A l'étranger, les légionnaires tchèques représentaient l'esprit de résistance de la nation mise en sourdine. De même que pendant la première guerre, Tomas Garrigue Masaryk a pu s'appuyer sur les légions comme une force justifiant le droit des Tchèques à leur propre Etat, pendant la seconde, la direction politique de la résistance du président Edvard Benes pouvait s'appuyer sur leur existence.

Quelques données intéressantes de l'histoire de la communauté: La première résistance: les légions tchécoslovaques se sont formées, nous l'avons dit, lors de la Première Guerre mondiale. Les légions russes comptaient 60 000 hommes, les légions italiennes 30 000, les légions françaises 10 000. En plus de cela, l'armée tchécoslovaque avait environ 20 000 volontaires entrés dans l'armée dans des camps de réfugiés après le 28 octobre 1918.

Pas tous qui ont adhéré aux légions pendant la première guerre sont restés fidèles aux principes de la démocratie et de l'humanité, chers à Masaryk. En Russie, certains groupes se sont ralliés aux bolcheviques et lutté, l'arme à la main, contre leurs frères des légions sur le Transsibérien.

Les légionnaires de la première guerre n'ont pas été seulement d'excellents soldats, mais aussi d'excellents organisateurs.
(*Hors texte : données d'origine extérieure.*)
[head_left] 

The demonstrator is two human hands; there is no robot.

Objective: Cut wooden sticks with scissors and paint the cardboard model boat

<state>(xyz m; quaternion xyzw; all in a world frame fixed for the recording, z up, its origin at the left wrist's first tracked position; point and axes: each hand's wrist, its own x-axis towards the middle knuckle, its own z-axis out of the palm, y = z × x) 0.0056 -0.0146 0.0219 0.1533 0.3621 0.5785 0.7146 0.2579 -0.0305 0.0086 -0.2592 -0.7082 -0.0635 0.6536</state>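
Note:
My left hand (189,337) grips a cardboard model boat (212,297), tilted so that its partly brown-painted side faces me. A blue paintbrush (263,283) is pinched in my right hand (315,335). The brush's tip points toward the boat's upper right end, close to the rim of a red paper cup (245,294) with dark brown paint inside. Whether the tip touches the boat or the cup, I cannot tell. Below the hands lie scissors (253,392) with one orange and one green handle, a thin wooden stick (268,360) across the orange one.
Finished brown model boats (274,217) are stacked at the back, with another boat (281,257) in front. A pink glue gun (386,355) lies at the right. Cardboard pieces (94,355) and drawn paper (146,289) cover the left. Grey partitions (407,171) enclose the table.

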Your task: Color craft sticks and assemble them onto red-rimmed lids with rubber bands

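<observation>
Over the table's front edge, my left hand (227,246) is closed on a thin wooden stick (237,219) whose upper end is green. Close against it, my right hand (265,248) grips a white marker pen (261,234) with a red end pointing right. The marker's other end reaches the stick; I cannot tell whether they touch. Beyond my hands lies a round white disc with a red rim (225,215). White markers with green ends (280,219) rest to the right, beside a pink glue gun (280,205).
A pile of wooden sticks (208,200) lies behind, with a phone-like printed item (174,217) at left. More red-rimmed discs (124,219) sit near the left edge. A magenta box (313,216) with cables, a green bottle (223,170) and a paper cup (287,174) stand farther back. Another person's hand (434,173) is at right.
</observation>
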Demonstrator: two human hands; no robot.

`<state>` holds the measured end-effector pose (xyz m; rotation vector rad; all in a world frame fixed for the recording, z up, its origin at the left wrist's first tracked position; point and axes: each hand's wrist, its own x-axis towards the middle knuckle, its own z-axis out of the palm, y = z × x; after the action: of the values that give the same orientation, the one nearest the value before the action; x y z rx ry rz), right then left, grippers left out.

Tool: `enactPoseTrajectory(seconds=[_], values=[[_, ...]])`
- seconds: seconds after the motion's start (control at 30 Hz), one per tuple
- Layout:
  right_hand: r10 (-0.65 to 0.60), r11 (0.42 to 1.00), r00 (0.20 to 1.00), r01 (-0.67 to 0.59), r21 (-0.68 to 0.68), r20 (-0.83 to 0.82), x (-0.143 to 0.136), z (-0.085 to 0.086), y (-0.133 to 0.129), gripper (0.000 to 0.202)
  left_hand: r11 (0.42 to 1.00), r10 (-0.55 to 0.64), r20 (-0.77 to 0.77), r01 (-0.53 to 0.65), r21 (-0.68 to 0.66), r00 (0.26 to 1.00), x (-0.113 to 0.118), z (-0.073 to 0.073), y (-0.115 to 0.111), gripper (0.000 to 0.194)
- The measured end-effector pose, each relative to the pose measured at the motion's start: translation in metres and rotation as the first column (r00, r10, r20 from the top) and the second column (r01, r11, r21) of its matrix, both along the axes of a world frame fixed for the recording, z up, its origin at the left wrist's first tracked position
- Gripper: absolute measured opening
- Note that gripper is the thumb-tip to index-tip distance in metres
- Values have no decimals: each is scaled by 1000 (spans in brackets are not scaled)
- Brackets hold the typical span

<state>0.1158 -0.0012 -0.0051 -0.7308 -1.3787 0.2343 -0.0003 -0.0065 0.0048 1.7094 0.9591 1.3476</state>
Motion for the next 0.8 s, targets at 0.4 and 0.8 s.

Dans des trains qui les amenaient à l'Est, ils avaient leurs propres ateliers, hôpitaux, ils y faisaient paraître les journaux et ils avaient même leur banque et leur caisse d'épargne. L'activité économique des légionnaires a connu, après la guerre, un essor dans nombre de domaines: création de coopératives, exploitation de salles de cinéma, propriété d'immeubles, de maisons de cure, de pensions, de maisons d'éditions, d'imprimeries. Leurs biens ont alors dépassé plus de 4 milliards de couronnes. Des biens confisqués après 1948 par les communistes, seul l'hôtel des Légions a été restitué à la Communauté.

La deuxième résistance: plus de 50 000 patriotes tchèques et slovaques ont combattu dans l'armée tchécoslovaque étrangère pendant la Seconde Guerre mondiale. Le nombre exact de combattants n'a jamais été établi. Un nombre considérable d'entre eux sont morts à la frontière ou dans des goulags. Beaucoup ont pris part au mouvement de partisans en Italie, en Russie, en Slovaquie et en France, beaucoup sont entrés dans des armées alliées et ont lutté en Extrême-Orient.

Tout à fait remarquable a été la participation des femmes aux combats: 1 125 femmes ont travaillé comme infirmières, femmes de liaison, mais aussi comme servants de canons antiaériens.

Tout à fait brillante a été la participation des pilotes tchécoslovaques aux combats de la Seconde Guerre mondiale. Les premiers mois de guerre, 146 pilotes de chasse ont pris part aux combats de l'air en France, soit un quart des pilotes de chasse français. En Grande-Bretagne, leur nombre a été de 2 200. 71 officiers tchécoslovaques ont servi dans l'armée française. 120 officiers spécialistes ont servi dans l'armée britannique.

Aujourd'hui, la Communauté des légionnaires tchécoslovaques compte autour de 3980 membres. 2760 membres sont des participants directs aux combats sur des fronts occidentaux. La communauté accueille également les descendants des légionnaires - ceux-ci sont au nombre de 995. La communauté a accueilli aussi 220 jeunes intéressés par ses activités et désireux de porter plus loin les idéaux et les traditions des légions.